California Attorney General Kamala D. Harris has announced that the final parts of the California Homeowner Bill of Rights have passed out of both legislative houses and have been sent to the Governor’s desk. Senate Bill 1474 by Sen. Loni Hancock, D-Berkeley, gives the Attorney General’s office the ability to use a statewide grand jury to investigate and indict the perpetrators of financial crimes involving victims in multiple counties. Assembly Bill 1950, by Assemblymember Mike Davis, D-Los Angeles, extends the statute of limitations for prosecuting mortgage related crimes from one year to three years, giving the U.S. Department of Justice (DOJ) the ability to investigate and prosecute complex mortgage fraud crimes.
“The entire Homeowner Bill of Rights legislative package will ensure fair lending and borrowing practices for California homeowners,” said Attorney General Harris. “California has been the epicenter of the foreclosure crisis and this package of legislation will help affected homeowners, tenants and neighborhoods.”
On Gov. Brown’s desk is Assembly Bill 2610 by Assemblymember Nancy Skinner, D-Berkeley, which will require purchasers of foreclosed homes to give tenants at least 90 days before starting eviction proceedings.
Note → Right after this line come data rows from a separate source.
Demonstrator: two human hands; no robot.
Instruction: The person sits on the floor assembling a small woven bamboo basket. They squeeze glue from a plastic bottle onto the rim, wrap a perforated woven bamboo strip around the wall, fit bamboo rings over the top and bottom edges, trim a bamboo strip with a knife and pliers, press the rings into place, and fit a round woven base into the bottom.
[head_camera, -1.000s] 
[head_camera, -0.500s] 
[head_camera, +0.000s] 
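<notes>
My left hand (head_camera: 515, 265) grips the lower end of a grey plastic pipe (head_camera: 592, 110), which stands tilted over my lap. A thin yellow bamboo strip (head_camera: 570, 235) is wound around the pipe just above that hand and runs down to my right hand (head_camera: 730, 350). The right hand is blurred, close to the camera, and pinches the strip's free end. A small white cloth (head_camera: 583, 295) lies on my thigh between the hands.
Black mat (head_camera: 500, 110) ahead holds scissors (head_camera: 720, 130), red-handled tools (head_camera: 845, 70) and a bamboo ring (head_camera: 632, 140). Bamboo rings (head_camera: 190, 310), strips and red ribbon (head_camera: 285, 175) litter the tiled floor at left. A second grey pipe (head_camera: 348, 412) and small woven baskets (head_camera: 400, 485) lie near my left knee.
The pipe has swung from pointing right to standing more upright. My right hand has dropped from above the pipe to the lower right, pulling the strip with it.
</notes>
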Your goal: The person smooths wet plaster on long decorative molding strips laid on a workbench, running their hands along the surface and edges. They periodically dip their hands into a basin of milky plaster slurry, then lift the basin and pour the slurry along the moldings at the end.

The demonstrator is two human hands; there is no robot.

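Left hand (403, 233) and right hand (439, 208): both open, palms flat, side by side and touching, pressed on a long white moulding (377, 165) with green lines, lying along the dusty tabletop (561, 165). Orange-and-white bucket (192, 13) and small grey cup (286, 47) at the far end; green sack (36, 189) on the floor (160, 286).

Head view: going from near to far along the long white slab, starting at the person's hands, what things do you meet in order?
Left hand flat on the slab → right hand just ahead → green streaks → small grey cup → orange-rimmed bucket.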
If the tenant has a fixed-term lease, the new owner must honor the lease unless the owner demonstrates that certain exceptions intended to prevent fraudulent leases apply.
Already signed into law is Assembly Bill 2314 Assemblymember Wilmer Carter, D-Rialto, which provide additional tools to local governments and receivers to fight blight caused by multiple vacant homes in neighborhoods.
In June, two key parts of the Homeowner Bill of Rights passed out of both houses of the Legislature and were signed by Governor Jerry Brown. Those bills, which came out of a two-house conference committee, provide protections for borrowers and struggling homeowners, including a restriction on dual-track foreclosures, where a lender forecloses on a borrower despite being in discussions over a loan modification to save the home. The bills also guarantee struggling homeowners a single point of contact at their lender with knowledge of their loan and direct access to decision makers.
All aspects of the California Homeowner Bill of Rights will take effect on Jan. 1, 2013 once signed into law.